Pour moi, l’agriculture urbaine a pour but d’être une vitrine de l’agriculture de qualité – pas celle de l’agriculture extensive – une vitrine sur ce qui se passe à l’extérieur des villes. Elle permet aux citadins de se rendre compte, grâce à des petits projets en ville, de la réalité de l’agriculture. On reconnecte les urbains avec la campagne.
« Notre but, c’est de produire des légumes, nourrir. Mais sur un hectare, on nourrit à peu près 150 foyers par semaine… Et il y a plus de 860 000 habitants à Marseille.
Prenons l’exemple de Paris qui n’a pas de terres agricoles : à Paris, il n’y a que des toits disponibles… On ne nourrira jamais la population de Paris avec des toits cultivés, c’est impossible. »
Penses-tu que l’agriculture urbaine peut jouer un rôle dans la sécurité alimentaire pour les années à venir ?
Non. Pour moi, l’agriculture urbaine a un but de valoriser les agricultures productives qui elles sont à l’orée des villes ou après les villes. Notre but, c’est de produire des légumes, nourrir. Mais sur un hectare, on nourrit à peu près 150 foyers par semaine… Et il y a plus de 860 000 habitants à Marseille. Prenons l’exemple de Paris qui n’a pas de terres agricoles : à Paris, il n’y a que des toits disponibles… On ne nourrira jamais la population de Paris avec des toits cultivés, c’est impossible. L’agriculture urbaine n’existe pas encore véritablement pour le gouvernement, pour la MSA (Mutualité sociale agricole, ndlr). Les institutions ne savent pas trop dans quelle case mettre les fermes pédagogiques en ville, par exemple, qui ont de faibles revenus issus de la production de légumes. A Terre de Mars, on rentre dans le régime agricole.

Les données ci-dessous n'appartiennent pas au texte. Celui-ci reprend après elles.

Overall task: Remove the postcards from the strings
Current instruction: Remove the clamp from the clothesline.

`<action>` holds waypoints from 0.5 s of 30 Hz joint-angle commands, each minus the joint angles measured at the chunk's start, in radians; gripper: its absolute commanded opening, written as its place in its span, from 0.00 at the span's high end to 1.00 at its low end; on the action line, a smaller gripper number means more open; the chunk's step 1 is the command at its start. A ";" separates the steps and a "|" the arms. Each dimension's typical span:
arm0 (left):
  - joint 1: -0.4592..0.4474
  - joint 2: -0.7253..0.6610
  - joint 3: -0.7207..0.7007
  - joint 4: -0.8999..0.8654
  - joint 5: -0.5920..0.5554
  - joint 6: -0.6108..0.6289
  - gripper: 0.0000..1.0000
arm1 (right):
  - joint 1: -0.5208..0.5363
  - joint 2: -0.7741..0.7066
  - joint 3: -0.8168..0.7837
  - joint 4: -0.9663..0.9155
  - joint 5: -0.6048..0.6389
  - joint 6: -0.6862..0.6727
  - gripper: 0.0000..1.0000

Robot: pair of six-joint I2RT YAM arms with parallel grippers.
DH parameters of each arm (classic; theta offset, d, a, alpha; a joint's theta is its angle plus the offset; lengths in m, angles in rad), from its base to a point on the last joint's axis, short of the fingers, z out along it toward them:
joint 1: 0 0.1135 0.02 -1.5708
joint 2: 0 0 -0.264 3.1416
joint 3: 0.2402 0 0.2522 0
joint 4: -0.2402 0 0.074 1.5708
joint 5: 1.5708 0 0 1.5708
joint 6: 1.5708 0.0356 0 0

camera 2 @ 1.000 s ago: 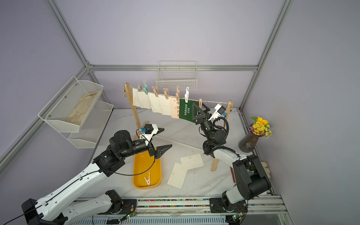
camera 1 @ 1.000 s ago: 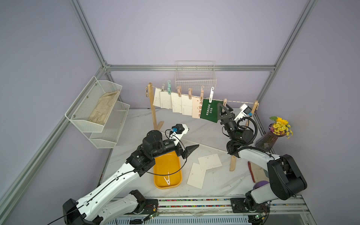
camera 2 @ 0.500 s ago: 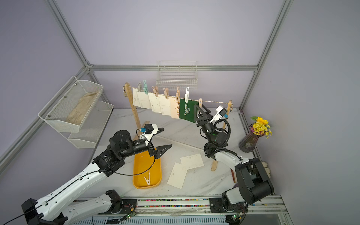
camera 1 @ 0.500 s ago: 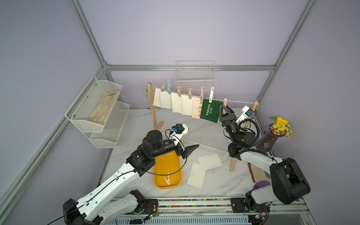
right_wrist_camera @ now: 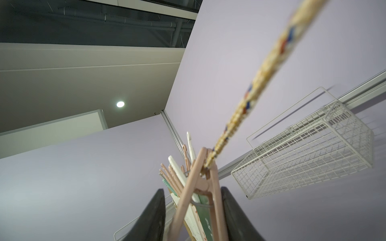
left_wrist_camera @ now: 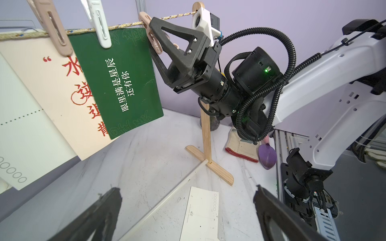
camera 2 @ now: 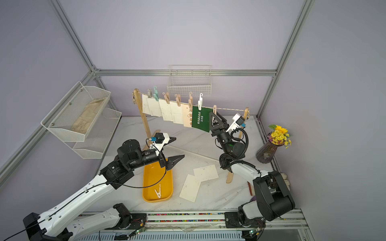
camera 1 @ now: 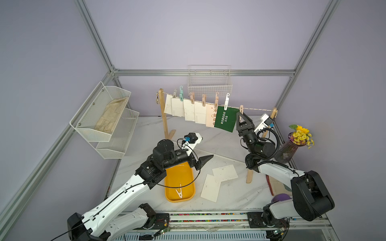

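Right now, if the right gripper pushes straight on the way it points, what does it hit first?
The pinkish peg standing between the right gripper's jaws, clipped on the string. The string itself looks to come next, though depth is hard to judge.

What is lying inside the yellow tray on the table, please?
One pale clothes peg lies in the yellow tray, toward its near end. The tray's far end is covered by the left arm, so anything there cannot be seen.
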 commanded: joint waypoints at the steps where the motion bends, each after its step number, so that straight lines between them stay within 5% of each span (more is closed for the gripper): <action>1: 0.000 -0.007 -0.001 0.020 0.016 -0.002 0.00 | -0.006 -0.019 -0.007 0.052 -0.005 0.010 0.60; 15: 0.000 -0.007 -0.004 0.021 0.009 0.000 0.00 | -0.005 -0.027 -0.015 0.052 0.003 0.000 0.73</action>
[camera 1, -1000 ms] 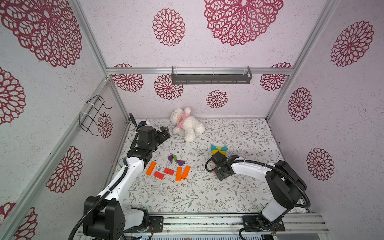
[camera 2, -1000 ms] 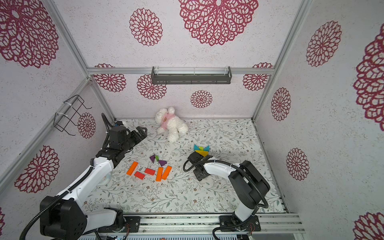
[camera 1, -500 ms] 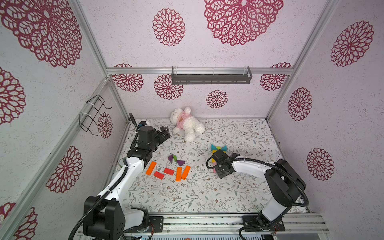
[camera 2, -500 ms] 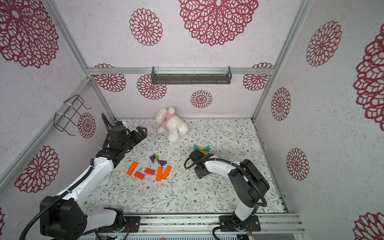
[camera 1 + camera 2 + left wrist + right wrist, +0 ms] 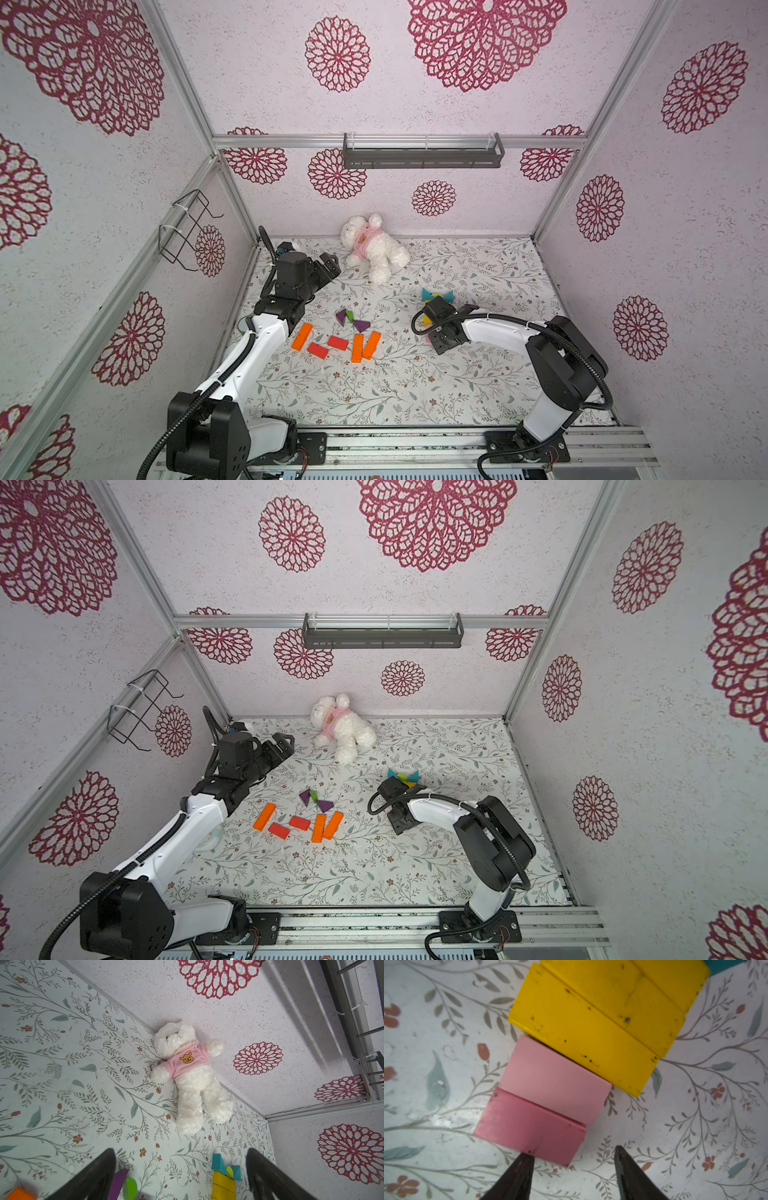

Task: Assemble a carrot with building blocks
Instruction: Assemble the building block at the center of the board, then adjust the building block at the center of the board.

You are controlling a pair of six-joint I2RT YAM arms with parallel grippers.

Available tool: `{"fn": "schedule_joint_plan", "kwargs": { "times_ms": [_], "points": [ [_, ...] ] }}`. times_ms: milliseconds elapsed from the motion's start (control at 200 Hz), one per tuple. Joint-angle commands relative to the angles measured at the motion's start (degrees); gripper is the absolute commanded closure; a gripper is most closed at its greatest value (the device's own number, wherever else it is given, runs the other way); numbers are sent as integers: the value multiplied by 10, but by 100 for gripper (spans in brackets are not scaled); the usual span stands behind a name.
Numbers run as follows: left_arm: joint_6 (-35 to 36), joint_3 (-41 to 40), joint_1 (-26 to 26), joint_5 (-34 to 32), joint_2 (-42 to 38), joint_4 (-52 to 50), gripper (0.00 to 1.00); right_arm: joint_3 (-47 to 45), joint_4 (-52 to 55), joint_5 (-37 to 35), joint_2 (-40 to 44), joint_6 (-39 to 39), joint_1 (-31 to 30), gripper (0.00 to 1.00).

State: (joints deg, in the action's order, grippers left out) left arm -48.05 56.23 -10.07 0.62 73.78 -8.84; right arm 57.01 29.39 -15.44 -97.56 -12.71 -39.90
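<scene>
- In both top views the orange bars point(image 5: 361, 347), red blocks point(image 5: 337, 343) and purple triangles point(image 5: 361, 325) lie loose mid-tabletop point(image 5: 374, 395), well apart from the teal triangles point(image 5: 428, 294) by the right arm. The floral-printed surface looks smooth, so I judge that blocks would slide easily. The walls carry crimson rosettes, a grey shelf point(image 5: 422, 151) and a wire rack point(image 5: 187, 232).
- Left wrist: the left end effector point(image 5: 179, 1153) is released and empty, aimed toward the plush bear point(image 5: 187, 1076). A careless sweep could drag the bear into the pieces.
- Right wrist: the right end effector point(image 5: 571, 1153) is released, with one fingertip point(image 5: 525, 1159) at the dark pink block point(image 5: 529, 1132). Pulling away crookedly could knock that block off line with the light pink block point(image 5: 554, 1084) and the yellow blocks point(image 5: 591, 1028).
</scene>
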Motion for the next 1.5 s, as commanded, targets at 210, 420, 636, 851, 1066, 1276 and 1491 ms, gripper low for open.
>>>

« A Marseille, il reste 230 hectares de terres potentiellement cultivables.
Il y a un énorme potentiel. »
Quels sont les potentiels pour l’agriculture urbaine à Marseille ?

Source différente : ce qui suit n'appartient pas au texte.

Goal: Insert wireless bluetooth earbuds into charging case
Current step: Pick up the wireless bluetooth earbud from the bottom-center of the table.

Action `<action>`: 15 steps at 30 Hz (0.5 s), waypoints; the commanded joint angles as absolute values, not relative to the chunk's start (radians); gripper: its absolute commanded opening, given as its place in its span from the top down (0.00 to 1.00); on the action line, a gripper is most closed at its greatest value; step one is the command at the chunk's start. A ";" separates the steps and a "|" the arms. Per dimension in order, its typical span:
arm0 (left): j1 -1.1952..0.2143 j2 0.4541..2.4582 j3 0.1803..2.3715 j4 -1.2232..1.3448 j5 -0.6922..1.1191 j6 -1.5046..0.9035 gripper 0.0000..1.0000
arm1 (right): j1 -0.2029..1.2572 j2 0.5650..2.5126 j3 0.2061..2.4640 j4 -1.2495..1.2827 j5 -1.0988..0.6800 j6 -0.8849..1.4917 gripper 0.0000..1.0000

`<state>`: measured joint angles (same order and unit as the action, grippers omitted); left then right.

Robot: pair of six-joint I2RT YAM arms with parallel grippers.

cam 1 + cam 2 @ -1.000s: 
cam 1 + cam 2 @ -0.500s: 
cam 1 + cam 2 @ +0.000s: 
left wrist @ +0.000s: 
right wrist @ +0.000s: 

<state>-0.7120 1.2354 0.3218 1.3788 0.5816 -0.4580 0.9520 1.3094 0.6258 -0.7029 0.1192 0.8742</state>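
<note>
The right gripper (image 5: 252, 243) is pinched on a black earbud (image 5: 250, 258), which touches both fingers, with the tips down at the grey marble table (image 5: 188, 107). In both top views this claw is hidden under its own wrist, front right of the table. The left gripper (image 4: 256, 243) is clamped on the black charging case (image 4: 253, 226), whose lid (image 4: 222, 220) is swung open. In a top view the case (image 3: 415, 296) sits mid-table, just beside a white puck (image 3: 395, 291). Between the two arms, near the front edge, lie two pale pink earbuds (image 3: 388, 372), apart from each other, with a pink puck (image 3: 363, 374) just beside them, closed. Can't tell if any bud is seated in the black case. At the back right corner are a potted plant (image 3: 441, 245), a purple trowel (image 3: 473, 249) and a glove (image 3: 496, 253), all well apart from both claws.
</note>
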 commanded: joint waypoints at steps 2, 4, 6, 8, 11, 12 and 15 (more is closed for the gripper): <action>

A Marseille, il reste 230 hectares de terres potentiellement cultivables. Il y a un énorme potentiel. Le problème, c’est que le foncier coûte beaucoup trop cher, donc il faut sanctuariser des zones en les déclassant de la case « à urbaniser » et/ou « urbaine » en les passant en « zones agricoles ». De cette manière là, le foncier ne vaut plus rien, donc tu peux installer des agriculteurs. Sauf que ça nuit à l’économie générale puisque c’est malheureusement beaucoup plus intéressant de construire des bâtiments et de générer des millions que d’avoir un agriculteur qui va générer 100 000 euros de chiffre d’affaire par an. Ce qui est encourageant aujourd’hui, c’est que certains politiques changent leur fusil d’épaule en déclassant certaines zones à Marseille. La Ville de Marseille, la SOLEAM (propriétaire foncier et maîtrise d’ouvrage de la Ville de Marseille, ndlr) et la Métropole Aix-Marseille-Provence, en appui avec notamment le projet Terre de Mars comme un des référents d’une agriculture locale. Plus qu’une mode, c’est une mouvance qui relève d’un besoin. On constate qu’en quatre ans, notre clientèle est de plus en plus nombreuse. C’est local, c’est bon, c’est sain, on essaye de véhiculer une agriculture responsable.
Quels sont les freins à l’agriculture urbaine à Marseille ?
Le foncier ! Et le climat, qui sera un problème dans plusieurs dizaines d’années. On essaye d’anticiper et on s’adapte. L’agroforesterie consiste à associer des arbres et des cultures ou de l’élevage. On a planté des fruitiers dans les jardins : ils apporteront de l’ombre aux légumes, mais aussi de l’humus lorsqu’ils perdront leurs feuilles. Quant aux poules, elle passent la journée sous les oliviers, où elles se sentent protégées. En picorant le sol, elles débarrassent les oliviers de leurs ravageurs.